Electric Cars About To Accelerate In Europe, But Hazards Lurk.

“This will be the key to reaching CO2 targets and help achieve what currently looks like optimistic EV forecasts”

The electric car revolution is about to get serious in Europe, and because the change is being imposed from above it is likely to lead to severe financial consequences for manufacturers, and popular disgruntlement.

When the message gets across that new cars are no longer affordable and public transport beckons, expect a serious political backlash.

A forecast that battery-only electric car sales in Western Europe will more than double in 2020 to 700,000 and reach close to 1 million by the end of 2021, from Berlin-based auto analyst Matt Schmidt (, marks the start of accelerating battery-only car and SUV sales. 

Western Europe includes the five biggest markets of Germany, France, Britain, Spain and Italy.

EU rules on fuel consumption start to take effect in 2020, jump another steep step in 2025 before a final hurdle in 2030, when the target average fuel consumption for manufacturers’ output is the equivalent of 92 miles per U.S. gallon. The rules present a huge jump in fuel efficiency which can only be met by the mass adoption of battery-only electric vehicles. Even plug-in hybrids, which offer about 30 miles of battery-only range, are unlikely to be able to meet the rules after 2025.

Investment researcher Jefferies said in a recent report, if the auto industry makes no progress in curbing carbon dioxide (CO2) from 2018 towards meeting the EU’s 2020/21 regulations, it faces fines totalling the equivalent of $36 billion, twice its estimated profits, and could be forced to raise prices by up to 10%. And new EU Commission leader Ursula von der Leyen announced current targets for emissions reduction of 40% below 1990 levels by 2030, should be raised to at least 50%.

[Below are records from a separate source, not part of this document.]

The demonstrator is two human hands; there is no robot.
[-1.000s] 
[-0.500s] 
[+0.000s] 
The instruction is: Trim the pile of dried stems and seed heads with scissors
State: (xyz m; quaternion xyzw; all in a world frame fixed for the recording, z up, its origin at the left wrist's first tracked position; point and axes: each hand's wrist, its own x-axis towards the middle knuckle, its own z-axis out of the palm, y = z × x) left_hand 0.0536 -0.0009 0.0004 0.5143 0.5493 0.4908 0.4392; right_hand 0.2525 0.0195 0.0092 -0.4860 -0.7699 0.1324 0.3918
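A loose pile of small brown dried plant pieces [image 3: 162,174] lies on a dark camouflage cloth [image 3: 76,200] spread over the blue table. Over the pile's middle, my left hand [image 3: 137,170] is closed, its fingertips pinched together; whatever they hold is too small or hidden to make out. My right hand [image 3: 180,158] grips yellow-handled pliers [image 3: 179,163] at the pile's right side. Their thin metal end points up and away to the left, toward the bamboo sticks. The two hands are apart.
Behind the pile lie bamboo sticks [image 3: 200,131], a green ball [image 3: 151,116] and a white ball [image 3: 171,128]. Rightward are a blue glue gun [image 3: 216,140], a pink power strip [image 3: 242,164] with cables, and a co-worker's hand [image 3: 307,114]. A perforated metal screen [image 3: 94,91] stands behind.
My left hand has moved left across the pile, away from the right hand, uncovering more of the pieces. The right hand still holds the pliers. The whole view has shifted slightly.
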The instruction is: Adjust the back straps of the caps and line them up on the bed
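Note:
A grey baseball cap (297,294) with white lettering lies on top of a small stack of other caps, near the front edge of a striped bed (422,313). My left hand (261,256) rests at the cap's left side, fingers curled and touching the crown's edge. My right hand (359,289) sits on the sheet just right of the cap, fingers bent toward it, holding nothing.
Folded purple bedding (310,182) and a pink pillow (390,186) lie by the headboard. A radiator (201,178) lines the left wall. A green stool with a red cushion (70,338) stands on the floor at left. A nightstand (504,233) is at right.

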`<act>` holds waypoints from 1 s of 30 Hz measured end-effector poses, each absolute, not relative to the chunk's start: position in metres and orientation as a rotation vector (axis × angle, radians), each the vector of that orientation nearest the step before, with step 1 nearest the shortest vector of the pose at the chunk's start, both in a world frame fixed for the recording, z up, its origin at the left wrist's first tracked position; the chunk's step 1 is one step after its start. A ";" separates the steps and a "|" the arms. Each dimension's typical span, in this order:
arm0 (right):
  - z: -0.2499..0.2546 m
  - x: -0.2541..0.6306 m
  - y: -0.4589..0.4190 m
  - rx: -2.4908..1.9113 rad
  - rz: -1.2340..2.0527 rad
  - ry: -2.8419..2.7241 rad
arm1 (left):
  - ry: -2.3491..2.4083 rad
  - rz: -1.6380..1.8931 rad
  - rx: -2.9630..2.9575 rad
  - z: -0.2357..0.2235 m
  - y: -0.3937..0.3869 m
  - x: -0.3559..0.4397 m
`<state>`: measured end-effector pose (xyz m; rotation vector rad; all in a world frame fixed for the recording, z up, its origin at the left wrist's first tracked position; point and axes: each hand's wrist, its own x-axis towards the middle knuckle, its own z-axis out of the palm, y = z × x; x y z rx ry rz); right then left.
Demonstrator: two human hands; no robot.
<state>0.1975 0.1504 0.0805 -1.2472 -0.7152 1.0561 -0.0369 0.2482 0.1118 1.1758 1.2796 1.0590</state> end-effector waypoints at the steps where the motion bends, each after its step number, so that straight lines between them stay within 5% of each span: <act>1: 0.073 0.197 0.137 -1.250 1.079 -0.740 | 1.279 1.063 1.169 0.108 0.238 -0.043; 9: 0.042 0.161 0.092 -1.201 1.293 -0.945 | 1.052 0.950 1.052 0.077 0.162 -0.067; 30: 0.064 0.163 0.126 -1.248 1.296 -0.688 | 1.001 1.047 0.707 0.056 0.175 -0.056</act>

Unlike the mobile phone revolution, which was based on popular demand for a product that was seen as good value for money and quickly became an indispensible social and professional tool, electric car sales are being forced on buyers to make the auto industry drastically slash CO2 emissions.   

Subsidies will help
Schmidt says governments across Europe in auto making countries are getting ready to subsidize both private and public car fleets to help manufacturers meet the targets, avoid fines and protect jobs.

“This will be the key to (manufacturers) reaching CO2 targets and help achieve what currently looks like optimistic EV (sales) forecasts. Battery-electric vehicle (BEV) sales will increase from 2019’s 335,000 to over 700,000 in 2020 and reach close to one million annually by 2021, although growth levels are then expected to slow with (manufacturers) likely touching the brakes once again up to 2025,” Schmidt said in a report.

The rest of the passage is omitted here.